La prévention : la meilleure stratégie contre l'ulcère du cheval

Ce phénomène douloureux résulte d’un déséquilibre entre la production d’acide chlorhydrique (jusqu’à 1,5L/heure) et la protection naturelle de la muqueuse. Heureusement, 4 leviers simples réduisent significativement les risques.

Protocole de prévention en 4 points

  • Alimentation basée sur les fibres : Le foin à volonté (1,5 à 2% du poids du cheval) tamponne l’acide gastrique. Privilégiez la luzerne pour son effet protecteur (protéines et calcium). Les céréales, sources d’acidité, doivent être limitées à moins de 5 livres par repas.
  • Mode de vie adapté : Un estomac vide plus de 3-4 heures double le risque. Offrez 12 à 14 heures quotidiennes de pâturage ou de paddock avec congénères. Les filets à foin à petites mailles prolongent la mastication (source de salive tampon).
  • Gestion du travail : Un exercice intense à jeun multiplie par 2 les éclaboussures acides. Donnez 1 heure avant l’effort une petite ration de foin, surtout en compétition. Évitez les entraînements quotidiens longs (privilégiez 1 à 4 séances/semaine).
  • Suivi et vigilance : Les signes subtils (perte d’appétit, sensibilité au sanglage, baisse de performance) méritent une consultation. Un cheval sur 2 peut être atteint sans symptômes visibles. Une gastroscopie permet un diagnostic précis.

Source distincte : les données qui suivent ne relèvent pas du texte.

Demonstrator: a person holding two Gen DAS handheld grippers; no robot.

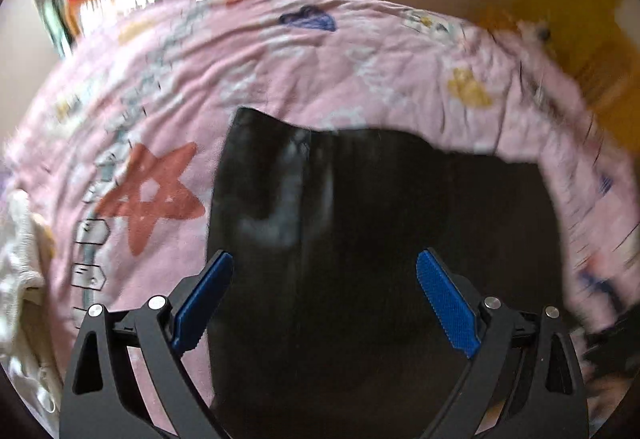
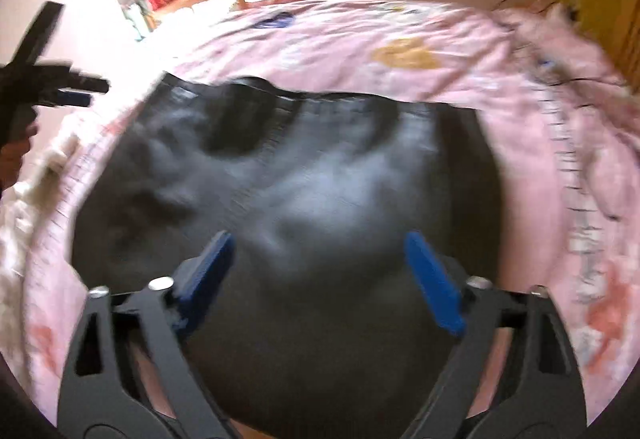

Ces pratiques ne préviennent pas seulement les ulcères : elles améliorent aussi le bien-être global, la récupération post-effort et la santé intestinale via des fibres agissant comme prébiotiques. Pour les sportifs, une alimentation riche en oméga-3 (huile de lin) et une réduction du stress environnemental sont des alliés précieux. En cas de traitement aux AINS (anti-inflammatoires), un suivi vétérinaire est indispensable pour éviter l’aggravation des lésions.

Ce qu’il faut retenir

En résumé, voici les 5 mesures clés pour protéger votre cheval des ulcères gastriques :

  • Privilégier le foin à volonté : les fibres du foin ralentissent la digestion et réduisent les pics d’acidité, surtout avec du foin de luzerne pour son effet protecteur grâce au calcium et aux protéines.
  • Minimiser le stress : privilégier un environnement stable (sorties régulières au pré, contacts sociaux), éviter les changements brutaux (isolement, transport) et modérer l’exercice pour limiter le cortisol, facteur d’acidité.
  • Savoir repérer les signes discrets : appétit capricieux, baisse de performance, coliques légères ou comportements inhabituels (bruxisme, sensibilité au sanglage) nécessitent une consultation immédiate.
  • Confirmer le diagnostic par gastroscopie : seule méthode fiable pour visualiser les ulcères et guider le traitement. Examen rapide sous sédation, essentiel pour écarter d’autres causes.
  • Prévenir les récidives : adapter l’alimentation (luzerne, huiles végétales, limites des céréales), éviter l’exercice à jeun, utiliser des compléments (pectine, argile) sous avis vétérinaire, et réduire l’usage prolongé des AINS.